Add timer expiration feature to ExternalSensor
ExternalSensor now functions as intended, wholly within dbus-sensors,
without requiring any modification to the IPMI or Redfish servers,
to provide the feature of timeout expiration of external data, so that
stale/lost external connections can be properly indicated as such.
A "Timeout" parameter is added, in decimal seconds, providing a
watchdog for the arrival of external data. The expectation is that the
external source will provide D-Bus updates, to the sensor Value
property, at regular intervals, repeating indefinitely.
If this external source stops doing this, the watchdog barks, and
the Value of this Sensor will become set to "NaN". This provides
an indication to consumers of this Sensor, to realize that the Value
of this sensor has became stale/disconnected.
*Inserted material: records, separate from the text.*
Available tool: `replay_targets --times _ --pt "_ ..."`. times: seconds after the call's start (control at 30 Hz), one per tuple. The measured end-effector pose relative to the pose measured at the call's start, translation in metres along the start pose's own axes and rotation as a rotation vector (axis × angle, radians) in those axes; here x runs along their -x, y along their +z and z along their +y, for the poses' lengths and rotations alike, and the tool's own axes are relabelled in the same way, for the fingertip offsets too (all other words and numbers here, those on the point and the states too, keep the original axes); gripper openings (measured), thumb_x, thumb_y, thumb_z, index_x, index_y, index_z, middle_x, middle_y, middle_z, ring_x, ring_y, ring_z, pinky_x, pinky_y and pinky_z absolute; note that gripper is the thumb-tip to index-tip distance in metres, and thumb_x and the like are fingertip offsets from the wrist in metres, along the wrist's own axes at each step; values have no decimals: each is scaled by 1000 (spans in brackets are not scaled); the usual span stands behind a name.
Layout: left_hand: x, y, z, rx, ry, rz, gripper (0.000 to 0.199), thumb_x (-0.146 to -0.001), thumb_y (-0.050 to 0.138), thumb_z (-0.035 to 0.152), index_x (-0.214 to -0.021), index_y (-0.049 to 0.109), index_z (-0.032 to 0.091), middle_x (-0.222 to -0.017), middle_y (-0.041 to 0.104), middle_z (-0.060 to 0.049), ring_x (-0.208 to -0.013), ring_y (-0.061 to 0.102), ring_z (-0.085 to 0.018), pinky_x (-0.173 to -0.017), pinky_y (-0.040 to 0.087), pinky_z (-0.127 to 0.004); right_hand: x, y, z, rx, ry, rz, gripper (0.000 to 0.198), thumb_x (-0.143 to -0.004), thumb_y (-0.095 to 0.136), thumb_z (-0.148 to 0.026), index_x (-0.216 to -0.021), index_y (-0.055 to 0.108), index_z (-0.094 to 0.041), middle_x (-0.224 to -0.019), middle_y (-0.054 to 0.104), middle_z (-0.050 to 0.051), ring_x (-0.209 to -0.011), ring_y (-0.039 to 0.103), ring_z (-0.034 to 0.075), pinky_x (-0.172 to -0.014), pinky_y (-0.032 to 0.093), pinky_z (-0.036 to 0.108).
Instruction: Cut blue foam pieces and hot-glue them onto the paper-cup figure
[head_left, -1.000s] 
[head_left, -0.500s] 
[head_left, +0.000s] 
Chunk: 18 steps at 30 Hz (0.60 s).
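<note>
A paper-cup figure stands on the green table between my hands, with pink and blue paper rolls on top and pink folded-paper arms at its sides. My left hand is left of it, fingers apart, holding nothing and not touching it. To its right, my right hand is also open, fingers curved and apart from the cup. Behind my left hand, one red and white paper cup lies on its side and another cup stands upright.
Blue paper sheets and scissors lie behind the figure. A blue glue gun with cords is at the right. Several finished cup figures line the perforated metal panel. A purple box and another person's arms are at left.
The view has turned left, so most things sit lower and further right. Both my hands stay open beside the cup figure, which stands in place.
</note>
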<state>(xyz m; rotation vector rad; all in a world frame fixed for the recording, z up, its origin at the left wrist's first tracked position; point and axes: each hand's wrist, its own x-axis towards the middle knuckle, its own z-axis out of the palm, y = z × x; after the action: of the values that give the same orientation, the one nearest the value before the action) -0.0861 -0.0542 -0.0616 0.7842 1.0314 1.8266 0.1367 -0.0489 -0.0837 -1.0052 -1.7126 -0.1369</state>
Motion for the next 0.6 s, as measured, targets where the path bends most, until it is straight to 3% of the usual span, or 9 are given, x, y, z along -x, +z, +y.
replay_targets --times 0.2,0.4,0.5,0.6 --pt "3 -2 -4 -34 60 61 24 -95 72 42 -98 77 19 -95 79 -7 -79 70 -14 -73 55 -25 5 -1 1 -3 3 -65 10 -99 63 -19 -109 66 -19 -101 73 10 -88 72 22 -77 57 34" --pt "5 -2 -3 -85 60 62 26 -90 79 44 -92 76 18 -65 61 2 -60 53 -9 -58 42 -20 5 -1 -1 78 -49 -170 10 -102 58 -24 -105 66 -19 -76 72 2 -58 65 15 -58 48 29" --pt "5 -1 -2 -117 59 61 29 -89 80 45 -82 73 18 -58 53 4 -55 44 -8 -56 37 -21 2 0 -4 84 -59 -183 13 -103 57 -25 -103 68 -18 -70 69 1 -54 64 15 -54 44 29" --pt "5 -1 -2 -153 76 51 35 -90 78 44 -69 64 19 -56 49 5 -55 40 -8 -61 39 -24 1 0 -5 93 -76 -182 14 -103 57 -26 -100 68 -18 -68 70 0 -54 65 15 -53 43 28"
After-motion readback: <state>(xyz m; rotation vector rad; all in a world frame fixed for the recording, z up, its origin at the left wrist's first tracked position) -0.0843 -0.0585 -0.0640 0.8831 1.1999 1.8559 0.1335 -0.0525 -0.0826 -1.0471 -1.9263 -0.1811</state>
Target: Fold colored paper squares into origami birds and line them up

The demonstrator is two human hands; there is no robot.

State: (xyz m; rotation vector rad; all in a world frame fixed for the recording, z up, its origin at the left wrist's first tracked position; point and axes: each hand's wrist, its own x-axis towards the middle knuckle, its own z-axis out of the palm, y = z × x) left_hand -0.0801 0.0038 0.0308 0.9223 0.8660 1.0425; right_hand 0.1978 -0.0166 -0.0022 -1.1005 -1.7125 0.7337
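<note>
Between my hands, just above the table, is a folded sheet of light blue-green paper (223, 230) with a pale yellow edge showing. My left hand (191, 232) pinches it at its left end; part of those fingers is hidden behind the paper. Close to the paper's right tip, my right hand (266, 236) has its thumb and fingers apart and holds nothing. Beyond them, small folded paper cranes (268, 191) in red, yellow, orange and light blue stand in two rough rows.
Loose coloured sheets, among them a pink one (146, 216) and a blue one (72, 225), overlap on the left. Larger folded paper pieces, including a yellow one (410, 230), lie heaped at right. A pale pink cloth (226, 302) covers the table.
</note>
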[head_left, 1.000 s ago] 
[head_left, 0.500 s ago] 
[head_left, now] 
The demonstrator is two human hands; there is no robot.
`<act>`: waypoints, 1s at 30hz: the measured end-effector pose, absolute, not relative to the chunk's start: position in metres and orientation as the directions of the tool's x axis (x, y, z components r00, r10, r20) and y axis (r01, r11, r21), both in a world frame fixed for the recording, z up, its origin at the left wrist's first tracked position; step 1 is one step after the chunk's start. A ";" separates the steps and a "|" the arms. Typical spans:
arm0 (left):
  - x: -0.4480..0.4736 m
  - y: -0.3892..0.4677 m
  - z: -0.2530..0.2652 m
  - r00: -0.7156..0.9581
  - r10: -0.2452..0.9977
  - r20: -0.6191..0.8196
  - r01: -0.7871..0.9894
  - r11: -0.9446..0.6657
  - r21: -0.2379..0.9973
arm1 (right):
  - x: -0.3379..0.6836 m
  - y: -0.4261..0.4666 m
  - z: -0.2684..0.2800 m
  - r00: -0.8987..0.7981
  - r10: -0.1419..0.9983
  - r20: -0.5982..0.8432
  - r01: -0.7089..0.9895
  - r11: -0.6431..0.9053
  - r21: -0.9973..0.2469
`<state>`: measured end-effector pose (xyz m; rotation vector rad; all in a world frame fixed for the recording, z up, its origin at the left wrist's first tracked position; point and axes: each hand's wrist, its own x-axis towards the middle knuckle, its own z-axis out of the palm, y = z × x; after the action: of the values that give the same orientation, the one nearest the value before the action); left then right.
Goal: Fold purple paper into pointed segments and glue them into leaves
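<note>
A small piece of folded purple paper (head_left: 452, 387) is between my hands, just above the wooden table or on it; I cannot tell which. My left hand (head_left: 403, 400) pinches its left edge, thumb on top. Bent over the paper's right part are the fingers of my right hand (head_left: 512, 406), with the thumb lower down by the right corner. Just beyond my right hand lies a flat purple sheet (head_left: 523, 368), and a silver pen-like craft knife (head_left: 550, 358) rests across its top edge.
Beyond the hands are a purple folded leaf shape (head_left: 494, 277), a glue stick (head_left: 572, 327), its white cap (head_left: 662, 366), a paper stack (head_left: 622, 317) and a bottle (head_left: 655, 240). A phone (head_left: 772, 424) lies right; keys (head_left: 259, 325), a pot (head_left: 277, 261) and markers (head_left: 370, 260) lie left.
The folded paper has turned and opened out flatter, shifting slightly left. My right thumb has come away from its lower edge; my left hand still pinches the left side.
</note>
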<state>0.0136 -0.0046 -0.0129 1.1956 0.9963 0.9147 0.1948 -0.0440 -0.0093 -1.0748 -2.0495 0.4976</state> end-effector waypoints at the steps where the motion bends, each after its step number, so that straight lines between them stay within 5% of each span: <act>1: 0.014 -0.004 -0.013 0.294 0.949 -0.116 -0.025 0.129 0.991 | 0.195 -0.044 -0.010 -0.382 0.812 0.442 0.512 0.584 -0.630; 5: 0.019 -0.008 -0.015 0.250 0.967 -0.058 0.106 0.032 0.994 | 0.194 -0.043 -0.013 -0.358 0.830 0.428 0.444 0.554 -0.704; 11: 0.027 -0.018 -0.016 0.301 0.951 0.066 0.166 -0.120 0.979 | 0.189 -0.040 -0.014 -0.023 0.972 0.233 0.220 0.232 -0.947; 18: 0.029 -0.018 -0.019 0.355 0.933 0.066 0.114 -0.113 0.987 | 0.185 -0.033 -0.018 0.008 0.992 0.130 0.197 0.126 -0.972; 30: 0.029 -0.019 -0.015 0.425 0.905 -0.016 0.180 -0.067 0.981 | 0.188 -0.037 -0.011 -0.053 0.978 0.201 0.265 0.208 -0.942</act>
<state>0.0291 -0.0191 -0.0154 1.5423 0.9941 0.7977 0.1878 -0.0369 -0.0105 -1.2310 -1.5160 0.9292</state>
A practical application of this is fan control. Upon loss of external
temperature notification, the fans could be thrown into failsafe
mode, instead of risking the system overheating by wrongly continuing
to believe an old temperature value that has become stale.
Tested: Works for me. I started an external data source, data arrived
into the Value of the sensor. I stopped that external data source,
after the Timeout period, the Value became "NaN". I started the
external source again, the Value became correct again, as soon as
external data started to arrive again. I repeated this stop and start
procedure a few times, verifying that it operated as intended.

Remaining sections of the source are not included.